Sous les capitalistes,
les travailleurs, et sous les travailleurs, les vivants. La vieille taupe
continue toujours à bien travailler ! L’attention s’est décalée non pas
d’un cran, mais de deux. Le centre de gravité s’est décalé lui aussi.[4] D’autres
sources de la valeur se sont manifestées. C’est ce monde-là qui apparaît en
pleine lumière, refuse absolument d’en rester au statut de « simple ressource »
que lui octroie par condescendance l’économie standard, et qui déborde tous les
gestes barrières qui devaient les tenir éloignés.
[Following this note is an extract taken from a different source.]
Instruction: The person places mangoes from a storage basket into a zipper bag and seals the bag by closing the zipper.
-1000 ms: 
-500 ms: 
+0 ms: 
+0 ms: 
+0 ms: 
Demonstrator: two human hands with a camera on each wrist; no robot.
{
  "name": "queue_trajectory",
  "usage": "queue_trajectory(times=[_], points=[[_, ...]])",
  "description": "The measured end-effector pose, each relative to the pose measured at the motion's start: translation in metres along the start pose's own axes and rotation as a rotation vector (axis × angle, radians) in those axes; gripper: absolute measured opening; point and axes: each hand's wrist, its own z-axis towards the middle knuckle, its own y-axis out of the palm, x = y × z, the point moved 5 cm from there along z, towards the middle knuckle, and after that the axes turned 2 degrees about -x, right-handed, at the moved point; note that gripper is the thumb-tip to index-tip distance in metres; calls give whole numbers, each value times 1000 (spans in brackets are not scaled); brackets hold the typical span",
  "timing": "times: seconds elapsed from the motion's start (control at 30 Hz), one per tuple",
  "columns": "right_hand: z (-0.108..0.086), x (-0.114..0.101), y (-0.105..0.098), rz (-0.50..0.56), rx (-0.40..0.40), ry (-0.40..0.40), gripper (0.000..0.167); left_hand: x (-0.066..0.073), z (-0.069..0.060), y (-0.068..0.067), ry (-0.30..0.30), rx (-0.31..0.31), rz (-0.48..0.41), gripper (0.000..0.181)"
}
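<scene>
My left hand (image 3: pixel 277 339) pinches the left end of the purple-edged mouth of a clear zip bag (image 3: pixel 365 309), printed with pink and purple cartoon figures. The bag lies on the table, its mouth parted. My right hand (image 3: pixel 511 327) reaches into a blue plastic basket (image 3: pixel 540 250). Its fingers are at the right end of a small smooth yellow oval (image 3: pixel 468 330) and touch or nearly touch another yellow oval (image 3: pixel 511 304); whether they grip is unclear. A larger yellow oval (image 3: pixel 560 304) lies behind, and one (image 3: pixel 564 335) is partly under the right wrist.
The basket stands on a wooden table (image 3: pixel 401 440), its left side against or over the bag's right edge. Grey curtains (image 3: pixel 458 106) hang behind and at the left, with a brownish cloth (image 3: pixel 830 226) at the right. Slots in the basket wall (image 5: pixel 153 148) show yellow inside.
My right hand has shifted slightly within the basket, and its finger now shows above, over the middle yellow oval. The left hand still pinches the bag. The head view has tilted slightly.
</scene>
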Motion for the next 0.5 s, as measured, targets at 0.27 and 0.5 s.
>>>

C’est très bien de produire,
mais encore faut-il subsister ! Quelle étonnante leçon que celle de la pandémie
: on croit qu’il est possible d’entrer en guerre avec les virus, alors qu’il va
falloir apprendre à vivre avec eux sans trop de dégât pour nous ; on croit
qu’il est souhaitable d’effectuer une Reprise Économique, alors qu’il va
probablement falloir apprendre à sortir de l’Économie, ce résumé
simplifié des formes de vie
[1] Immense littérature, mais en vrac, Sahlins,
Marshall. Âge de pierre, âge d’abondance. Economie des sociétés
primitives. Paris: Gallimard, 1976 ; Descola, Philippe. The
Ecology of Others (translated by Geneviève Godbout and Benjamin P. Luley).
Chicago: Prickly Paradigm Press, 2013 ; Martin, Nastassja. Les
âmes sauvages. Face à l’Occident, la résistance d’un peuple d’Alaska.
Paris: La Découverte, 2016 ; et pour les sociétés industrielles, Callon,
Michel, ed. Sociologie des agencements marchands. Textes choisis.
Paris: Presses de l’Ecole nationale des mines de Paris, 2013 ; Mitchell,
Timothy. Carbon Democracy. Le pouvoir politique à l’ère du pétrole
(traduit par Christophe Jacquet). Paris: La Découverte, 2013.
[2] MacKenzie, Donald, Fabian Muniesa, and Lucia
Siu, eds. Do Economists Make Markets? On the Performativity of
Economics. Princeton: Princeton University Press, 2007.
[3] 2018. Bullshit Jobs. Paris: Les
liens qui libèrent, David Graeber (traduit par Elise Roy) ; et son opinion
dans Libération https://www.liberation.fr/debats/2020/05/27/vers-une-bullshit-economy_1789579
[4] C’est toute
l’entreprise de philosophie des vivants déployée par Baptiste Morizot et en
particulier sa critique de la notion même de production.